↓↓↓
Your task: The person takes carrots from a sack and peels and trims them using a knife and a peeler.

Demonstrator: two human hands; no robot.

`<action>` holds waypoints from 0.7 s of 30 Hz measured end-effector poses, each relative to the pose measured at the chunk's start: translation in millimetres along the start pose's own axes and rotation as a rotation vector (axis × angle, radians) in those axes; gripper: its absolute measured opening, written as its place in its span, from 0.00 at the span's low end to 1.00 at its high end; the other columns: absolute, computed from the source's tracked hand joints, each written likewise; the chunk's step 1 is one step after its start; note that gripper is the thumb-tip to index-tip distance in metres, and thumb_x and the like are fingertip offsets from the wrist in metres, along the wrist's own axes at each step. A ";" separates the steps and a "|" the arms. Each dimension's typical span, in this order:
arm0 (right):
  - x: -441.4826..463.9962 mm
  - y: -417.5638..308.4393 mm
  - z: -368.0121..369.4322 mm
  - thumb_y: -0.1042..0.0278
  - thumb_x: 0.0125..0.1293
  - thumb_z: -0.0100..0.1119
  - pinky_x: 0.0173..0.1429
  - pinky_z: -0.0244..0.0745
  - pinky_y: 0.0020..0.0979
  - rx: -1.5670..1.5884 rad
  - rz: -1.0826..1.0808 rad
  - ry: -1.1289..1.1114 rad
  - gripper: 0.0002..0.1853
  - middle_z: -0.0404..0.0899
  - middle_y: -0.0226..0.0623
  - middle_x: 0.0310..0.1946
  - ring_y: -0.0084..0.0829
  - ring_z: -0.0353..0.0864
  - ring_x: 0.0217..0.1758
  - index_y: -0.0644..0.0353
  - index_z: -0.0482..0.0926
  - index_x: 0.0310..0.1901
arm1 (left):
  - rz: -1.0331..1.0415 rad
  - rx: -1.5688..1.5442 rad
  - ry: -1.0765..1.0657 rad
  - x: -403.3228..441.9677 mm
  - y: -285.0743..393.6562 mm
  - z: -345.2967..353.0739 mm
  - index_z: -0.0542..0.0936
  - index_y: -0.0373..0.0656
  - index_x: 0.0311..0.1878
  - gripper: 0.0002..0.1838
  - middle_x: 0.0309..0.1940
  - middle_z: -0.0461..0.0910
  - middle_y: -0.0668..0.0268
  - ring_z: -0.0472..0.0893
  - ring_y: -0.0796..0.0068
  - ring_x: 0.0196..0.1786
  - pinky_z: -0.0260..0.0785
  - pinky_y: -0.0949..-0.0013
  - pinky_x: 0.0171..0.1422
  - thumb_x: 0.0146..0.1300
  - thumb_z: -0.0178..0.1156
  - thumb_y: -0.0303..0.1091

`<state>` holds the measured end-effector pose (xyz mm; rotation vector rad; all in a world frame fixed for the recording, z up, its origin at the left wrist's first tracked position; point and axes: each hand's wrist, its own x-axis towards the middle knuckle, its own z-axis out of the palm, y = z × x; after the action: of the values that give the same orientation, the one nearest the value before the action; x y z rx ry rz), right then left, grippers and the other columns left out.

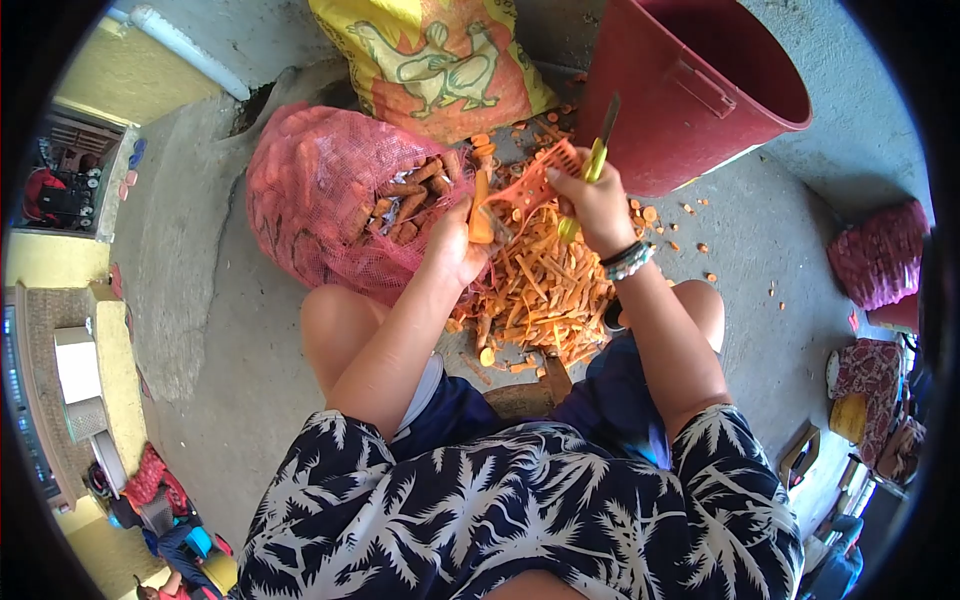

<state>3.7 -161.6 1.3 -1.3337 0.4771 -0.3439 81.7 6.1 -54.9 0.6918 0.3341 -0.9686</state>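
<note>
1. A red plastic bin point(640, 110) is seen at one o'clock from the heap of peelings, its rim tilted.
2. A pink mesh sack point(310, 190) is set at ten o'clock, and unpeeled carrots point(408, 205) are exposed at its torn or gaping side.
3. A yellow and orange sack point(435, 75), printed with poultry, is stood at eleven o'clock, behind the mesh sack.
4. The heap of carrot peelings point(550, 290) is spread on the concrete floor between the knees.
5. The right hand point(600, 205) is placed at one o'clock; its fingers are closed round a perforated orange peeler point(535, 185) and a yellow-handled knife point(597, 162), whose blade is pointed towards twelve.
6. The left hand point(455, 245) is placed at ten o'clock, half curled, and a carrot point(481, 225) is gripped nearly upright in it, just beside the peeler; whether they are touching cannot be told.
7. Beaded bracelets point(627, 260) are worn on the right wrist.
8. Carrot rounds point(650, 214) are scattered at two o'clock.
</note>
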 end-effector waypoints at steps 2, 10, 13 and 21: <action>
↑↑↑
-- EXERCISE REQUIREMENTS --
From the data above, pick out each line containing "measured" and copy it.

-- YOUR RESPONSE --
`<action>` holds waypoints from 0.7 s of 30 Hz measured end-effector poses, each relative to the pose measured at the chunk's start: translation in millimetres along the start pose's own axes and rotation as a rotation vector (axis × angle, radians) in those axes; gripper: its absolute measured opening, written as its place in its span, from 0.00 at the span's low end to 1.00 at its high end; the other columns: absolute, computed from the source's tracked hand joints, each written likewise; the chunk's step 1 is one step after its start; note that gripper is the thumb-tip to index-tip distance in metres, and thumb_x and the like are fingertip offsets from the wrist in metres, along the wrist's own axes at each step. A ";" separates the steps and a "|" the arms. Each dimension's typical span, in this order:
`<state>` holds the measured end-effector pose (xyz mm; rotation vector rad; all in a world frame fixed for the recording, z up, its origin at the left wrist's first tracked position; point and axes: each hand's wrist, its own x-axis towards the middle knuckle, its own z-axis out of the palm, y = z × x; after the action: of the values that give the same orientation, the one nearest the value before the action; x y z rx ry rz), right then left, grippers and the other columns left out.

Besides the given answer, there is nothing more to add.